Of course, this is a middle-aged person talking, there’s plenty of Fall Out Boy and Taylor Swift for the young folks.
The accompanying karaoke videos alternate between the typical ’80s-era randomness (e.g. a girl clad in a high-cut string bikini roller-skating) and live footage of the bands, or sometimes, in a swank touch, the actual video for the song. In one of the random-style videos, there was a WTF moment when I spotted a quick cut of the infamous front gate of Auschwitz.
One bonus of karaoke is that you get to finally read the words of songs that you may have been singing wrong your entire life.
I gained newfound respect for the song “You’re So Vain” by Carly Simon, for example.
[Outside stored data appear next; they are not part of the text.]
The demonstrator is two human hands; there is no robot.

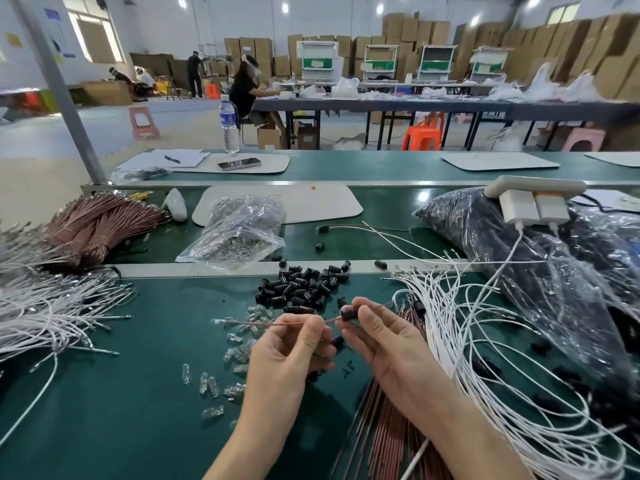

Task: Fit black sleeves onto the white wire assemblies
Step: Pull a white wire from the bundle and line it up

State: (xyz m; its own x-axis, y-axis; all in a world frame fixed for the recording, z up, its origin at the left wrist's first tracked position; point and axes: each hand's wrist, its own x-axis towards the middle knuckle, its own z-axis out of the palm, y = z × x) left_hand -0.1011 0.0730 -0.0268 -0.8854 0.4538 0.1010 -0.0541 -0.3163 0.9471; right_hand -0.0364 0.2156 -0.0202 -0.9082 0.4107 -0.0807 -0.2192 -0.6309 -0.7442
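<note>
over green bench (138,393), sleeve (348,313) inside right grip (382,342)

A clear plastic water bottle with a blue label (228,124) stands upright just behind a white rounded mat (270,161) bearing a silver smartphone (239,164), beside white papers (188,156) with a black pen (172,159), a white power strip (535,186) lies at right, and an orange plastic stool (423,133) stands beyond.
</note>
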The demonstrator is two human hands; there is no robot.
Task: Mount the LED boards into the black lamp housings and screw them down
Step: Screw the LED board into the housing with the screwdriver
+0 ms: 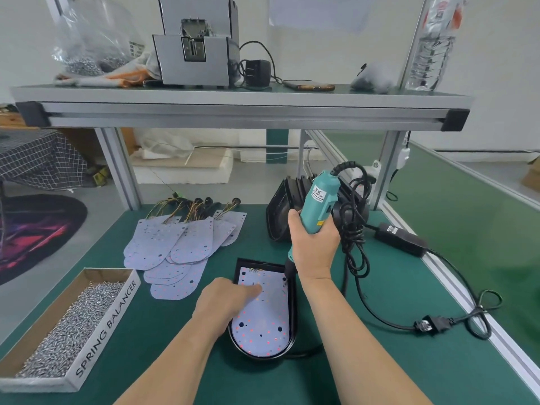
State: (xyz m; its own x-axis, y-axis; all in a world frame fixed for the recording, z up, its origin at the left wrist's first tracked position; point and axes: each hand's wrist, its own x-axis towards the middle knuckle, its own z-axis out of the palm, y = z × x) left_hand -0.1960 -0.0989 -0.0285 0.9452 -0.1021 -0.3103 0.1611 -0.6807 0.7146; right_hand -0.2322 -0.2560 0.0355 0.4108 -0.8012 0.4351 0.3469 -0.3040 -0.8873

Did you know she rhymes “your scarf of apricot” with “you watched yourself gavotte” (defined as “a dance of French peasant origin marked by the raising rather than sliding of the feet”)? The song is rumored to be about Warren Beatty and those lines conjure up a powerful mental picture.
Our crew was five buckets of Corona deep when my inner mic hog came out. I know I’ve had too much to drink when I find myself: A) singing song after song, B) inserting myself into songs that aren’t duets, and/or C) rapping. I caterwauled my way through the Euro-pop smash hit “Sacramento” (“you’re in Sacramento, a wonderful town, sing sing, din-di-din”), “Kokomo,” and even conjured an appropriately husky-voiced Michael McDonald for his duet with Patti LaBelle. We ended the session with a rousing singalong of “Wonderwall” and midnight came far too soon.